Can China's Export Surge Save The Day?


(MENAFN- Asia Times) The 8.7% year on year jump in Chinese exports in August is the best news President Xi Jinping's Economy has had in months.

Coming in markedly higher than the 6.5% increase most economists expected, the data suggests that overseas shipments are proving to be a vital growth driver at a moment when the world's biggest trading nation most needs it.

As analysts at Nomura Holdings put it,“the continued strong run of exports may actually delay near-term policy support.”

China seems a clear winner from stubbornly high global inflation, which is bolstering the nation's competitiveness in foreign markets. Economist Wei Yao at Societe Generale noted that“it's actually offering some support to China's growth.”

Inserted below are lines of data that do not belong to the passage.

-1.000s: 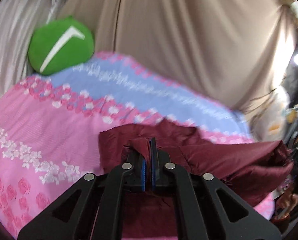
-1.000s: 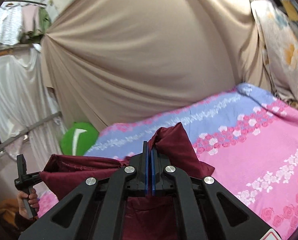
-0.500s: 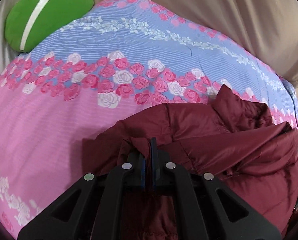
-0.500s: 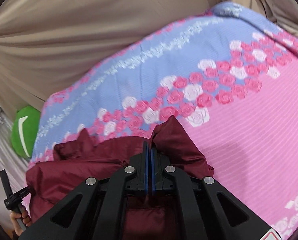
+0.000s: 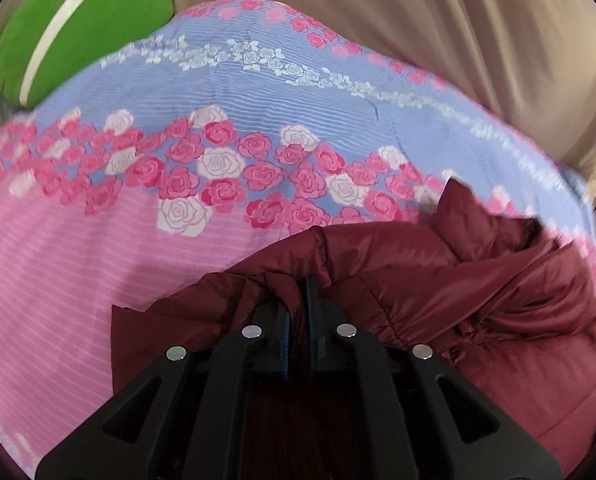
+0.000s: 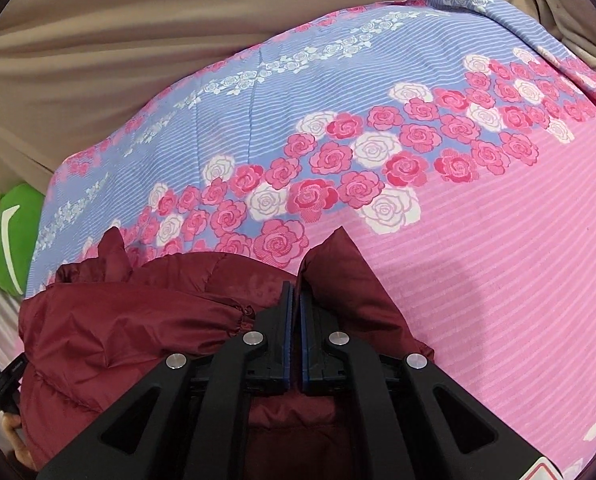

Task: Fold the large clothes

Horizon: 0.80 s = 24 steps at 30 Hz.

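open bedspread (image 5: 77,264) ahead, green cushion (image 5: 77,28) at edge

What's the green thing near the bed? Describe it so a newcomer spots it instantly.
Start at the rose-print bedspread, pink near the camera and blue at its far end. At the far corner, against the beige curtain, sits a round green cushion; its white chevron stripe marks it.

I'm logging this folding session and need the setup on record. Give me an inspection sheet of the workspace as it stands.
Surface: floral bedspread, pink and blue with roses, covers the bed.
Job's things: maroon puffer jacket bunched on the bedspread.
Clutter: green cushion at the bed's far corner.
Grippers: left gripper and right gripper each shut on a fold of the jacket.
Cables: nothing seen.
Surroundings: beige curtain behind the bed.
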### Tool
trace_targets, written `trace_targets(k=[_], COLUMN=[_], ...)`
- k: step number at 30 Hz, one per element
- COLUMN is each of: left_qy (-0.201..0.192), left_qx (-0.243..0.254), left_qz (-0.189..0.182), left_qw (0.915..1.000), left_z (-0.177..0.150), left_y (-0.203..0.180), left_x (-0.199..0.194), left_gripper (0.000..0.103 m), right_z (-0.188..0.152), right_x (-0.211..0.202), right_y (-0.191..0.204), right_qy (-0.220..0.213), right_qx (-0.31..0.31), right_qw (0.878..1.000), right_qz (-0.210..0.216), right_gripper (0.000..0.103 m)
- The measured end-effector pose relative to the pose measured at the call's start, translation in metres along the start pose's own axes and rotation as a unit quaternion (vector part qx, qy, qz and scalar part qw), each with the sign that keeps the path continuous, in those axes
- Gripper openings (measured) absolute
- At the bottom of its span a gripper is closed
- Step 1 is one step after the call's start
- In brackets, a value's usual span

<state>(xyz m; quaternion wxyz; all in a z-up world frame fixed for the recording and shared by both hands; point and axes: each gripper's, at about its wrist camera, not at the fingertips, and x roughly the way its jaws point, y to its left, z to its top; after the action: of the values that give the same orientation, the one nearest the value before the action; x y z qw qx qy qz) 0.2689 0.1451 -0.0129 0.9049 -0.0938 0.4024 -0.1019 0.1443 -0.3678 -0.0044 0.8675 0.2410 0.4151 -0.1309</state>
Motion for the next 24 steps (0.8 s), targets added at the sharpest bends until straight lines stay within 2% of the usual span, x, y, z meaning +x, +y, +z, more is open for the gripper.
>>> trace_targets(k=[2,3,4,5,7,8,9,11,13,14,16,18,20,22,24], left_qy=[-0.010,-0.014,-0.023,-0.049,-0.095,-0.119,-0.126,-0.116,-0.089,-0.063,-0.022,0.012,0.040,0.035,0.020], left_qx=[-0.034,-0.042,-0.049,-0.048,-0.034,-0.015,0.003,0.042,0.083,0.114,0.147,0.167,0.179,0.188,0.177], left_qz=[-0.030,-0.033,-0.035,-0.033,-0.019,-0.019,-0.029,-0.062,-0.097,-0.120,-0.132,-0.124,-0.105,-0.059,-0.030], left_qw=[0.9989,0.9985,0.9979,0.9971,0.9947,0.9925,0.9916,0.9904,0.9878,0.9843,0.9801,0.9780,0.9773,0.9798,0.9837], left_z=[0.001,0.001,0.001,0.001,0.000,-0.002,-0.003,-0.008,-0.019,-0.030,-0.052,-0.072,-0.090,-0.100,-0.101], left_y=[0.013,0.015,0.018,0.018,0.015,0.008,0.001,-0.027,-0.062,-0.090,-0.126,-0.146,-0.153,-0.145,-0.123], left_x=[-0.009,-0.016,-0.028,-0.055,-0.094,-0.121,-0.138,-0.162,-0.165,-0.158,-0.137,-0.115,-0.093,-0.082,-0.082], left_gripper=[0.012,0.013,0.021,0.039,0.061,0.061,0.061,0.061,0.062,0.062,0.061,0.061,0.061,0.059,0.059], right_z=[0.001,0.002,0.004,0.004,0.005,0.002,-0.001,-0.015,-0.039,-0.059,-0.092,-0.124,-0.145,-0.147,-0.138], right_x=[-0.004,-0.011,-0.019,-0.037,-0.075,-0.099,-0.114,-0.136,-0.144,-0.144,-0.134,-0.117,-0.100,-0.092,-0.092], right_y=[-0.005,-0.008,-0.009,-0.009,-0.008,-0.001,0.008,0.046,0.088,0.115,0.154,0.183,0.189,0.175,0.140], right_qy=[-0.003,-0.008,-0.016,-0.035,-0.071,-0.087,-0.093,-0.085,-0.072,-0.057,-0.017,0.021,0.045,0.057,0.045], right_qx=[0.012,0.019,0.020,0.020,0.018,0.005,-0.014,-0.083,-0.144,-0.177,-0.222,-0.263,-0.282,-0.273,-0.243], right_qw=[1.000,0.999,0.999,0.999,0.997,0.995,0.994,0.991,0.984,0.976,0.962,0.947,0.944,0.948,0.962], right_qz=[0.023,0.028,0.025,0.023,0.036,0.049,0.059,0.064,0.082,0.111,0.161,0.185,0.167,0.156,0.119], right_gripper=[0.007,0.008,0.014,0.018,0.026,0.027,0.027,0.027,0.027,0.027,0.023,0.015,0.015,0.014,0.013])
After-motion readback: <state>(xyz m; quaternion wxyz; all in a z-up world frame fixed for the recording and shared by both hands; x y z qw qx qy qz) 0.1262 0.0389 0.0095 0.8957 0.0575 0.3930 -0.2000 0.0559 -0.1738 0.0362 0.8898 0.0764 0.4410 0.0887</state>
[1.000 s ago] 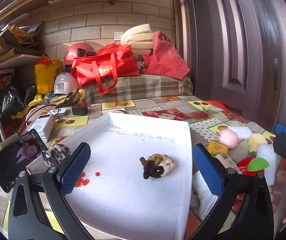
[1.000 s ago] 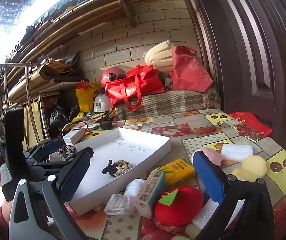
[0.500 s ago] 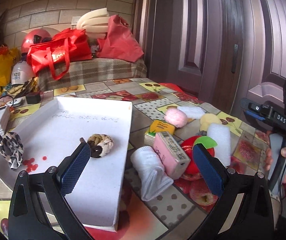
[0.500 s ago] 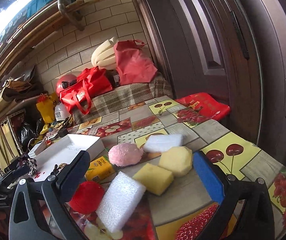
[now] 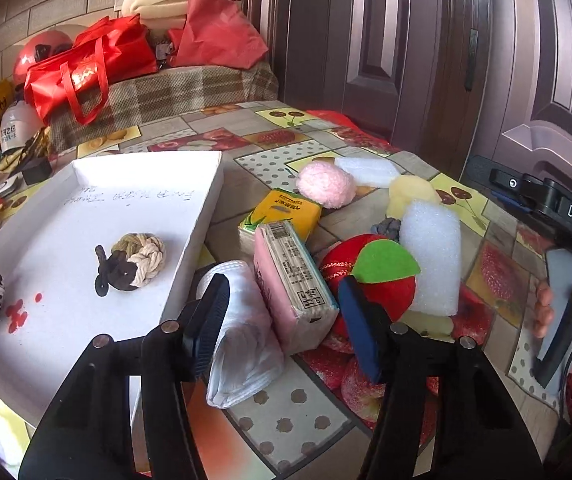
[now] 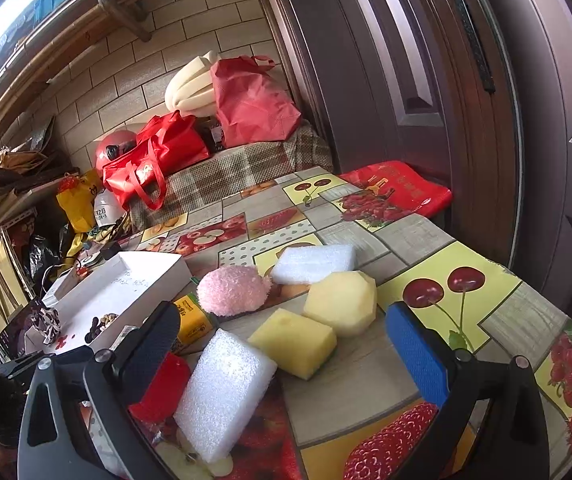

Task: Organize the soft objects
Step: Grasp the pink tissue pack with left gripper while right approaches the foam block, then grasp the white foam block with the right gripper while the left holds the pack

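On the fruit-print tablecloth (image 6: 437, 240), beside the white tray (image 5: 210, 196): a heap of soft things. Left gripper (image 5: 286, 316) half spread, jaws just closing in, straddling a rolled white cloth (image 5: 246, 340) and a pink tissue pack (image 5: 293, 280), pads apparently clear of both. Right gripper (image 6: 286, 344) spread wide, holding nothing, above a white foam block (image 6: 226, 392) and a yellow sponge (image 6: 293, 342). In the tray, a braided knot (image 5: 134, 260). Past the sponge, a pink puff (image 6: 232, 290).
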`<move>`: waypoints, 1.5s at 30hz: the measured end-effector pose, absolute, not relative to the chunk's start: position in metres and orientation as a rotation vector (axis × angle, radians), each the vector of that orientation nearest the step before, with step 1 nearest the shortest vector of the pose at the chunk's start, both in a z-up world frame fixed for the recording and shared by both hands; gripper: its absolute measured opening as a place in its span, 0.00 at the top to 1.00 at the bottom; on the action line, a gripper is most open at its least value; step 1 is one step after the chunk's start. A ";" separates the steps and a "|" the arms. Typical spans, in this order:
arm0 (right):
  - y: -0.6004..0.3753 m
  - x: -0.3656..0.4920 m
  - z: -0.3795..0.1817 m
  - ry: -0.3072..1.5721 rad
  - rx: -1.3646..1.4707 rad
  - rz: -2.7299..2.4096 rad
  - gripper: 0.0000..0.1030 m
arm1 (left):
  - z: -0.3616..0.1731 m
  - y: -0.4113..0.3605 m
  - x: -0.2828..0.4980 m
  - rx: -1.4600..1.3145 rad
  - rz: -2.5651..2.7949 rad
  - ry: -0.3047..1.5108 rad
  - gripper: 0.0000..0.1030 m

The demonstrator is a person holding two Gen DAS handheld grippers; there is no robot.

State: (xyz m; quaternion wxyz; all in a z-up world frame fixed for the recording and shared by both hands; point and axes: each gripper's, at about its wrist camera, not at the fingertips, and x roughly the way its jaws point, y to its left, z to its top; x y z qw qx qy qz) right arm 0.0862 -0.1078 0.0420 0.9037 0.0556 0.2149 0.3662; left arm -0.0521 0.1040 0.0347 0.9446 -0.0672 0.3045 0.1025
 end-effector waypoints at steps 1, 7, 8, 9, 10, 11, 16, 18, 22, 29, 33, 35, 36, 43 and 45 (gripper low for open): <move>-0.108 0.086 0.042 0.445 0.114 0.758 0.00 | 0.034 0.102 -0.050 -0.134 0.204 0.627 0.45; -0.105 0.088 0.040 0.461 0.105 0.759 0.00 | 0.030 0.091 -0.034 -0.087 0.249 0.668 0.49; -0.105 0.088 0.041 0.459 0.106 0.759 0.00 | 0.030 0.093 -0.033 -0.092 0.249 0.672 0.59; -0.105 0.087 0.041 0.457 0.106 0.759 0.00 | 0.028 0.093 -0.031 -0.093 0.246 0.681 0.65; -0.105 0.088 0.041 0.457 0.106 0.759 0.00 | 0.028 0.092 -0.029 -0.087 0.245 0.688 0.65; -0.105 0.088 0.041 0.458 0.105 0.759 0.00 | 0.028 0.091 -0.029 -0.079 0.246 0.687 0.65; -0.104 0.087 0.042 0.465 0.094 0.757 0.00 | 0.026 0.090 -0.026 -0.068 0.256 0.705 0.65; -0.104 0.087 0.042 0.462 0.094 0.756 0.00 | 0.027 0.092 -0.027 -0.080 0.249 0.698 0.66; -0.103 0.087 0.042 0.466 0.094 0.757 0.00 | 0.028 0.090 -0.028 -0.074 0.223 0.687 0.75; -0.103 0.087 0.043 0.465 0.099 0.758 0.00 | 0.038 0.086 -0.043 -0.068 0.216 0.598 0.76; -0.113 0.092 0.044 0.466 0.160 0.770 0.00 | 0.046 0.089 -0.057 -0.090 0.219 0.517 0.76; -0.121 0.097 0.040 0.507 0.203 0.787 0.00 | 0.050 0.089 -0.064 -0.092 0.211 0.476 0.76; -0.123 0.099 0.037 0.540 0.215 0.804 0.00 | 0.051 0.089 -0.066 -0.090 0.211 0.459 0.76; -0.104 0.079 0.028 0.685 0.067 0.933 0.03 | 0.056 0.086 -0.072 -0.069 0.200 0.422 0.76; -0.093 0.077 0.020 0.750 0.047 0.963 0.18 | 0.056 0.087 -0.073 -0.074 0.201 0.419 0.76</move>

The question, of course, is whether the export engine can continue firing to offset strong domestic headwinds. They include a deepening property crisis that's undermining business and household confidence, stagnant wages, deflationary pressures and high youth unemployment.

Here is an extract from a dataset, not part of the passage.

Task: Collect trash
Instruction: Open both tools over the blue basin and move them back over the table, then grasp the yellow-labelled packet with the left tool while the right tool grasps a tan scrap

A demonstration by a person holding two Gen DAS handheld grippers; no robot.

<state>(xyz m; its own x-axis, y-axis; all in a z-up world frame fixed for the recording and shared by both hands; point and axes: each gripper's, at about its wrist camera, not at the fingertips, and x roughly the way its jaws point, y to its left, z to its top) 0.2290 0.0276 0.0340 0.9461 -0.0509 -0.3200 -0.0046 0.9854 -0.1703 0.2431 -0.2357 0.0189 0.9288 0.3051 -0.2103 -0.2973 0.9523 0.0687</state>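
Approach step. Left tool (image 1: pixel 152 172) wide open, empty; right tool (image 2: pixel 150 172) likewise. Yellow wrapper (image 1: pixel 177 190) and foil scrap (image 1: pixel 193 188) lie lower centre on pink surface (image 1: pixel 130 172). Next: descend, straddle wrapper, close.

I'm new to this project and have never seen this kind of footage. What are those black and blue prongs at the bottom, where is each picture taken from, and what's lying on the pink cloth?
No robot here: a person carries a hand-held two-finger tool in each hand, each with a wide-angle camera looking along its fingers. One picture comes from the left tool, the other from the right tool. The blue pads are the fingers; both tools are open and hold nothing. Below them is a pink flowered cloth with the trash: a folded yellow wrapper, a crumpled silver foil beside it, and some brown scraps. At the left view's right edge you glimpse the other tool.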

The bad news is that export gains don't appear sizable enough to overcome the downward pressure elsewhere in the economy in the long run. The good news: in the short run, rising exports could give Xi's team greater latitude to implement much-needed structural reforms.

Xi's team is still struggling to find ways to stabilize real estate markets, repair the balance sheets of giant property developers and strengthen local government finances. Mainland property markets, noted Standard Chartered Bank CEO Bill Winters, haven't yet found a floor.

“We know that the underlying source of a lot of the confidence questions is the property market, and the property market has not yet completely bottomed out, so it's been a slow grind down,” Winters told CNBC.

He added that“there are some signs from time to time that we're seeing an increase in activity, but at the same time, it doesn't feel like we've really found a true bottom in terms of price.”

Ding Zu Yu, chairman of real estate information platform Shanghai CRIC Info Tech Co, likewise points to the glacial pace among municipalities to shore up property markets around the nation.“Local governments have made slow headway,” Ding noted.

Imports, meantime, are proving to be far less robust than exports, a sign that mainland demand might need a policy-delivered jolt. Though a People's Bank of China rate cut is an option, many economists think a fiscal boost might have greater impact.

As the Financial Times reports, the conventional wisdom among investment bank economists is that China has requited a US$1.4 trillion stimulus program over the next two years to restore sustainable economic growth and ensure deflation doesn't become ingrained.

If that figure is right, it would be more than double the financial“bazooka” Beijing deployed after the 2008 Lehman Brothers crisis.“The longer that deflation stays, the bigger the task in terms of reflation,” Robin Xing, chief China economist at Morgan Stanley, told the Financial Times.

Some sense analysts and economists have taken the China-cratering narrative a tad too far.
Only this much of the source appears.